Como fue bien recibida, continúa describiendo Eduardo, “emprendimos la marcha hace dos meses atrás y ya estamos próximos a llevar nuestra música, incluidos algunos aires de loncomeo, a través de vientos y guitarra. Los aerófonos a cargo de Claudio, uno de los mejores vientistas del país”, aprecia Paillacan.
En su caso el acercamiento a la música, a la guitarra, fue “natural. Tengo memoria de muy niño, a los tres, cinco años tocaba la guitarra, a los siete afinaba, todo autodidacta. No tengo formación ni de taller, simplemente oído, vista, acompañamiento y vivencias en los fogones con los tíos y abuelos en el campo, en la nieve, en los puestos de trabajo. Mi familia es leñatera del monte y durante los descansos tocaba milongas de (José) Larralde para que mis tíos cantaran. No tengo otra vida, fue distinta y la música me acompañó”.
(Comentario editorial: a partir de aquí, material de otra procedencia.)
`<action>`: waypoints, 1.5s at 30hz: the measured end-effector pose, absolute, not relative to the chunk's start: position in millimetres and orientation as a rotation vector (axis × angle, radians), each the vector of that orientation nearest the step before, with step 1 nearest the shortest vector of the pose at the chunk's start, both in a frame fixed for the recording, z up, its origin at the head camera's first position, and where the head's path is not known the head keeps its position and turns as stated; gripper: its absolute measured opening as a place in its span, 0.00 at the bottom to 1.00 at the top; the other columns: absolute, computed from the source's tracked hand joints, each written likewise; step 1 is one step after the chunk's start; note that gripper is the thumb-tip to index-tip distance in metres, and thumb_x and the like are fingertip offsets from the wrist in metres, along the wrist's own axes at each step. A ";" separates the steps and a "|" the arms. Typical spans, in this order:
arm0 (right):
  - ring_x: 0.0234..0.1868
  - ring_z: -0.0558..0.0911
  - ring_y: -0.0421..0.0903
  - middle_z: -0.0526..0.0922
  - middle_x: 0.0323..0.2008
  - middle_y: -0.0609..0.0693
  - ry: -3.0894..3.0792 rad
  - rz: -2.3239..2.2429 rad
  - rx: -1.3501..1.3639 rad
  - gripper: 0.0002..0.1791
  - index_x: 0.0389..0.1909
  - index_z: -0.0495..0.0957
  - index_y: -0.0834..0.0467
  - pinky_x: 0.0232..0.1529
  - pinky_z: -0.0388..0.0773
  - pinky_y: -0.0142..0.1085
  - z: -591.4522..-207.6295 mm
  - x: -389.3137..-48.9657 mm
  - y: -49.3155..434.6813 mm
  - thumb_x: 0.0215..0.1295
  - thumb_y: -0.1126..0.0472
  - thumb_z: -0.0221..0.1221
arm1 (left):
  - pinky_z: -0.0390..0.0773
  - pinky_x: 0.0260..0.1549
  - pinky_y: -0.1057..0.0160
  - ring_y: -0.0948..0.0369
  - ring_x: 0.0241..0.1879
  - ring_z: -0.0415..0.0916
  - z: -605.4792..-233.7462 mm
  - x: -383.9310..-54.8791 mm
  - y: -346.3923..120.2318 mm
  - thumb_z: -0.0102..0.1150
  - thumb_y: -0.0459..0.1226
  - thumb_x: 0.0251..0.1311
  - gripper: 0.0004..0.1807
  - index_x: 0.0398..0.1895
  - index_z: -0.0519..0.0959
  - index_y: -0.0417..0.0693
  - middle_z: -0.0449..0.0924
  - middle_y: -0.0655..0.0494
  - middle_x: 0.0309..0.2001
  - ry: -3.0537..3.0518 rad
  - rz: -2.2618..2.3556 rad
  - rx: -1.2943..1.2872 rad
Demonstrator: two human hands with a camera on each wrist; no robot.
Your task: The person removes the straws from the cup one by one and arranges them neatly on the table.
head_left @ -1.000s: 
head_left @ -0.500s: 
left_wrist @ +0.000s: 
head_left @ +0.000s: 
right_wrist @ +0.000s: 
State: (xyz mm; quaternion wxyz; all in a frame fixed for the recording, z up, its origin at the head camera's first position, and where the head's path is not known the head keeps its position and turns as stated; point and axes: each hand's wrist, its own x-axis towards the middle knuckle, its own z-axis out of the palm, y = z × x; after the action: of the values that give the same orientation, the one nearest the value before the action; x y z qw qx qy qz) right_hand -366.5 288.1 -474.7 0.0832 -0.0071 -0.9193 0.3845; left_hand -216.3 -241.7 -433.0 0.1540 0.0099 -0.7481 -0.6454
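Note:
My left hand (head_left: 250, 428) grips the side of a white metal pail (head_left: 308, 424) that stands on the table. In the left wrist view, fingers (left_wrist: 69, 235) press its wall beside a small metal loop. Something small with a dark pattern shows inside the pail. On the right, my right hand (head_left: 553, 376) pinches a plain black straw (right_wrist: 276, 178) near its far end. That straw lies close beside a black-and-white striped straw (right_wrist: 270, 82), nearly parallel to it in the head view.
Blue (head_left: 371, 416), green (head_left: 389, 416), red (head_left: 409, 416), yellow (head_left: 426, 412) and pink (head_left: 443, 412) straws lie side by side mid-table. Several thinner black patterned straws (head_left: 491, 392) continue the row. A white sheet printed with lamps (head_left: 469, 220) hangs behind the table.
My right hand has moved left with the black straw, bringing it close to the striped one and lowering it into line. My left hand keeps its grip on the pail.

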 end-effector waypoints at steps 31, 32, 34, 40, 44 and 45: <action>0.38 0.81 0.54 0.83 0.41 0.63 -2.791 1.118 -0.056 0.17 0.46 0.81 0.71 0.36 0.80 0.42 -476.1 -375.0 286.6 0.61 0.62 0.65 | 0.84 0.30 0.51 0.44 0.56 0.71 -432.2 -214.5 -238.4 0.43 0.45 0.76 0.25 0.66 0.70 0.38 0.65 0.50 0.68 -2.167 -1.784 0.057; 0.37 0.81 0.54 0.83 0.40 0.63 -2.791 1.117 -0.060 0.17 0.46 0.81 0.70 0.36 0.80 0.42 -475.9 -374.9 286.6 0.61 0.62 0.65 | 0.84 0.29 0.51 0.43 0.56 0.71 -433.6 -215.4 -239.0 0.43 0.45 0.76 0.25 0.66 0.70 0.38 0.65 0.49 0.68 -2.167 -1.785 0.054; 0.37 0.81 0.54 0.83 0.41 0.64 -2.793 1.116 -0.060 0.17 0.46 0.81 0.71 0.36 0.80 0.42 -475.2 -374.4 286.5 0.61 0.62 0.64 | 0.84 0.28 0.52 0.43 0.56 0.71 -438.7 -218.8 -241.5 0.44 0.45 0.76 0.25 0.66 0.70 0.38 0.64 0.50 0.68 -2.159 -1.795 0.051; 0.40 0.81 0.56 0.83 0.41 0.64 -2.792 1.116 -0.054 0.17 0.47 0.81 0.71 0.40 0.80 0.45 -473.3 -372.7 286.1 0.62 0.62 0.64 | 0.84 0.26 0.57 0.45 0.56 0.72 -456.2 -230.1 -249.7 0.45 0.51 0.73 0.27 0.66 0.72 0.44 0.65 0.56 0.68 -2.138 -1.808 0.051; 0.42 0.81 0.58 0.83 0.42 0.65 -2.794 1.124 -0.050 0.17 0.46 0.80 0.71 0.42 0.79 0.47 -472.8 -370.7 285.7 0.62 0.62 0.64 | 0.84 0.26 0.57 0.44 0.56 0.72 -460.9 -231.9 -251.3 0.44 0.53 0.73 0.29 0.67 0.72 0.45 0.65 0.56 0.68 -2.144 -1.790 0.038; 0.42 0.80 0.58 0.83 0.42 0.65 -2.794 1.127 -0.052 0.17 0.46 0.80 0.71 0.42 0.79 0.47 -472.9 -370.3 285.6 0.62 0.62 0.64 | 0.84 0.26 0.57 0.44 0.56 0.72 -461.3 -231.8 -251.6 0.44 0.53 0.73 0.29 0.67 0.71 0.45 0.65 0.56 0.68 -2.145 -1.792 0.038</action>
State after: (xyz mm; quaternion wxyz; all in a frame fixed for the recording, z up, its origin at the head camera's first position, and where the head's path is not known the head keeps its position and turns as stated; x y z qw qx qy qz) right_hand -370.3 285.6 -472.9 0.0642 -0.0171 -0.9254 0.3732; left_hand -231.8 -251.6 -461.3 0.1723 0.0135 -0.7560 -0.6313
Enriquecido, “siempre que lo necesito vuelvo a esas imágenes y vivencias porque uno acude a la niñez para fortalecer este camino. Son muy fuertes para mí, permanecen en el alma y la fecundan como guitarrero. Las llevo marcadas a fuego, a fogón, a campo”, describe.
El recuerdo de los amigos será compañía durante las interpretaciones en el escenario lejano. “Es un sabor dulce y amargo, tristeza porque Roberto y Manuel ya no están pero con la gratificación de la continuidad y el vínculo que persiste”, expresa Chehébar.
Es como una red, agrega Paillacan. “Es el camino. Nos encontramos en el arte, en la música, en la expresión genuina. Más allá de las ausencias, es para siempre”.